What is the difference between a Dominant and a Top? Is there a need to make the distinction? Isn’t everyone a Top or Dominant?
It is important to understand and make the distinction between a Dominant and a “Top”. The two are not the same!
The definition for a “Top” comes from the Gay community and basically referred to the “giver” from a sexual standpoint; the person who performed the penetration. The “bottom” was the “receiver”.
As the Gay Leather community intermixed with the straight BDSM community, the term Top/bottom was adopted within the BDSM straight culture. The use of Top/bottom then came to signify someone giving or receiving.
A “Top” is not necessarily a Dominant or Master/Mistress. However someone acting as the “Top” can be dominant over others yet be submissive to their Master/Mistress. There is a hierarchy in BDSM. If someone is constantly “topping” and then is submissive to another, they are basically your Switch.

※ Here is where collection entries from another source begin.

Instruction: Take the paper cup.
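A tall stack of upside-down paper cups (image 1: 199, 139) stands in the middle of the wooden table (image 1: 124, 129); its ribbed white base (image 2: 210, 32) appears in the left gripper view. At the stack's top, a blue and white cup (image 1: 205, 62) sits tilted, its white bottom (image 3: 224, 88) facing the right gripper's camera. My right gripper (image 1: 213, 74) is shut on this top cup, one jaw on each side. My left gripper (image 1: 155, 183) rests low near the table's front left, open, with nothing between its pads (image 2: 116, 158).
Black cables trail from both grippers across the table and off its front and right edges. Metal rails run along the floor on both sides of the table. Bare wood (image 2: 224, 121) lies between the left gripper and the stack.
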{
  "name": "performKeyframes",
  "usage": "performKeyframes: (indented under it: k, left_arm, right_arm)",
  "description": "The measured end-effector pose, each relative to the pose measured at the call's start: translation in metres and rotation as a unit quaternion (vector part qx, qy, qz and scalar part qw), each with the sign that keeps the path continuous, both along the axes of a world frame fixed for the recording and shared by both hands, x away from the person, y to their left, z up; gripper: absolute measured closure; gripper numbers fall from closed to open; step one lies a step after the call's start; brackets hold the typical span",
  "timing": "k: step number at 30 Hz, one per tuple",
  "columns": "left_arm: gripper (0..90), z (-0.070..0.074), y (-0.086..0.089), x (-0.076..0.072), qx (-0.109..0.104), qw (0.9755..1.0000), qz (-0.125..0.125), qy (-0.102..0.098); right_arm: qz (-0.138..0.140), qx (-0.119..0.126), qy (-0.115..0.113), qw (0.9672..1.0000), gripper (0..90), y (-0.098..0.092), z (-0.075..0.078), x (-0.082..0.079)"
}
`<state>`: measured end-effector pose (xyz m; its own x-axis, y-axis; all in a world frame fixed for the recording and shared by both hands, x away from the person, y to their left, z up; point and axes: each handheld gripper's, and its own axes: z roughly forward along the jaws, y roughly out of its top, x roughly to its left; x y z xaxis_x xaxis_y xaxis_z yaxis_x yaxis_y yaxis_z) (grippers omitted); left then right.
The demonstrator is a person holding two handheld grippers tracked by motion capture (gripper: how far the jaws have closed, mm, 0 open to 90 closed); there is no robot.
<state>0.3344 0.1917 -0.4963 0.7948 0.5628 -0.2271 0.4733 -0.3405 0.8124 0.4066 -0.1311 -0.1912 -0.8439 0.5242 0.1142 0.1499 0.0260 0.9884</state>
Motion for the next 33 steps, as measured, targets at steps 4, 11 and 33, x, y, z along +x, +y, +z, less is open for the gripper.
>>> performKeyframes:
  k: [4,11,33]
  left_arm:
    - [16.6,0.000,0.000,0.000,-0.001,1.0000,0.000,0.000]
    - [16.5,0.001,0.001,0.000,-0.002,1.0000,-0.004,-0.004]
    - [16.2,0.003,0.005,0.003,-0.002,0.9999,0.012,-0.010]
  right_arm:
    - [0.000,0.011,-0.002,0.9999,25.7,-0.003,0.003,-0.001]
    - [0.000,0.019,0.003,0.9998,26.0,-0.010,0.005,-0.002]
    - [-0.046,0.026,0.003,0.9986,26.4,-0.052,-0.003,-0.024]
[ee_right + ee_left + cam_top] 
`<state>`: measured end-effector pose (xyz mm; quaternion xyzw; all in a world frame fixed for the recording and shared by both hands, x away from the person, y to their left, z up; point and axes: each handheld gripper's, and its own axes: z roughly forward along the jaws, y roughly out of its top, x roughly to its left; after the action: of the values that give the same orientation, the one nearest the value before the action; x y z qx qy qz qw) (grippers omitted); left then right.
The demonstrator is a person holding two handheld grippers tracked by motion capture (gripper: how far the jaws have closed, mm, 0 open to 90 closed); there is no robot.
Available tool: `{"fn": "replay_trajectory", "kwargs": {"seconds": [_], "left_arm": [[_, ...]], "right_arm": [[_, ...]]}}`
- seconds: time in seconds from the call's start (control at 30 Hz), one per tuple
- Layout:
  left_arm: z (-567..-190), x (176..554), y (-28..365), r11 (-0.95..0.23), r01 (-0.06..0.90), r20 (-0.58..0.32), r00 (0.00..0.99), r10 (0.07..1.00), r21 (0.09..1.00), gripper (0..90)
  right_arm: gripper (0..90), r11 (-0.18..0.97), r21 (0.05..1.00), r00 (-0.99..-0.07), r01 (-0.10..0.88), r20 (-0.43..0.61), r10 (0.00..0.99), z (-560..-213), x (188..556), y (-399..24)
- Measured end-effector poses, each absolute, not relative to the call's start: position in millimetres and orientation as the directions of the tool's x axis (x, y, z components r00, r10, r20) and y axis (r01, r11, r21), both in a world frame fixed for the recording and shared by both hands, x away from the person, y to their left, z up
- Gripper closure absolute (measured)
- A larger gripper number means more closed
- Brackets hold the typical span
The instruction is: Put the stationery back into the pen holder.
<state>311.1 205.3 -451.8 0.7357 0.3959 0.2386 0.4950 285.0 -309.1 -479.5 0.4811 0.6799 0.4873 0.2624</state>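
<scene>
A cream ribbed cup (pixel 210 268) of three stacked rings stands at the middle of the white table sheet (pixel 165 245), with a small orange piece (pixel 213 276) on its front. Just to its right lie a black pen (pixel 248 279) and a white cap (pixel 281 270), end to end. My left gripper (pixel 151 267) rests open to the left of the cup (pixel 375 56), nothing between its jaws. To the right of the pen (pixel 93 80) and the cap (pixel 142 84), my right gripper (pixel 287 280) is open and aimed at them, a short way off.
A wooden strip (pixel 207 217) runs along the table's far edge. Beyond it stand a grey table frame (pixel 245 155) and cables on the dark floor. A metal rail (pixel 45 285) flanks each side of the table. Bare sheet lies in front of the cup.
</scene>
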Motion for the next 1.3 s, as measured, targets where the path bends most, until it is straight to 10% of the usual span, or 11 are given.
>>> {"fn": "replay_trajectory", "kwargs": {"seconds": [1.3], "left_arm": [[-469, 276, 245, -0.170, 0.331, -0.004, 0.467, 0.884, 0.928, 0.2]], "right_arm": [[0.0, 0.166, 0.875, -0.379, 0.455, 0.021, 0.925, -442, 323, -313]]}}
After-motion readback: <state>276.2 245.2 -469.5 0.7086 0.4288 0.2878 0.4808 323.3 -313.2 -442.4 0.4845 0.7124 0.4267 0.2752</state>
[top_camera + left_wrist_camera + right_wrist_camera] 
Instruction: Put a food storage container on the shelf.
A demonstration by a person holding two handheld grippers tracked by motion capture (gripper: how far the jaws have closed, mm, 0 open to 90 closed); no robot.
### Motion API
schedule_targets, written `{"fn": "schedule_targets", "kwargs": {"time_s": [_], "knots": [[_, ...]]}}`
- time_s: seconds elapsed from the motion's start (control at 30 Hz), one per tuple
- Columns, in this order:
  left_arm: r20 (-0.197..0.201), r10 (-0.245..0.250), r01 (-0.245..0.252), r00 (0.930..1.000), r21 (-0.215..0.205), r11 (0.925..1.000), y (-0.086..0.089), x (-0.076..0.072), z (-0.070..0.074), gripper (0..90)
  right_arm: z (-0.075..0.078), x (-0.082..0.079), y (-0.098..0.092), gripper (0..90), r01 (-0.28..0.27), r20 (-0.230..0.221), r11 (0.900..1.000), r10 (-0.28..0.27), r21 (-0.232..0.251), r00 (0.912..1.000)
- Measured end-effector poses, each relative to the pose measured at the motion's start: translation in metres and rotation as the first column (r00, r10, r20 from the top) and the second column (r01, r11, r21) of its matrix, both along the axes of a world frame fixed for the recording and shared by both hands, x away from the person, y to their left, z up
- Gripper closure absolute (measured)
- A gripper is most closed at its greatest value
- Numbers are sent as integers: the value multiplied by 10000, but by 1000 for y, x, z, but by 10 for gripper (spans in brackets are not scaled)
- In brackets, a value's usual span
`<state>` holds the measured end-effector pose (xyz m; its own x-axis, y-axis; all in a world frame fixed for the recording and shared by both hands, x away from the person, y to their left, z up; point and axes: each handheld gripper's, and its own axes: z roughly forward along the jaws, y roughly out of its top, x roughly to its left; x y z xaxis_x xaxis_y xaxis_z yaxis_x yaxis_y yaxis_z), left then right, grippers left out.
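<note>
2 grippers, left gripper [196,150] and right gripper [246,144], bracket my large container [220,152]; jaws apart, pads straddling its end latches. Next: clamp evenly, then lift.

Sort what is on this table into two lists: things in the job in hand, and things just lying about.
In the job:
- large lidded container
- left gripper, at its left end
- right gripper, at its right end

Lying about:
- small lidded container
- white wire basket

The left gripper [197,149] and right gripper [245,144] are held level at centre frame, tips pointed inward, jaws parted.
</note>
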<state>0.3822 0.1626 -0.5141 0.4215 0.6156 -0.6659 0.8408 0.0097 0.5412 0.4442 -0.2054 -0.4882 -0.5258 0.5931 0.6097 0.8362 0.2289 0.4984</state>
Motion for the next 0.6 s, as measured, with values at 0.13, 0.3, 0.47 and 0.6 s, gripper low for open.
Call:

To further add a twist to the possibilities, a slave can “Top” someone—for instance another slave or submissive because that person doesn’t have a Dominant of their own. In this case, the slave/sub doing the “topping” is “being of service” to the other person. This does not make the person topping a Dominant. It just means they were being “toppy” at that time.
Yes, I know that it might seem a little convoluted when you try to address all the nuances in the BDSM lifestyle.
People call & identify themselves in the manner which resonates with them most.
The bottom line is that there are only three main personalities within the hierarchy of BDSM: the Dominant, the submissive or slave, and the Switch.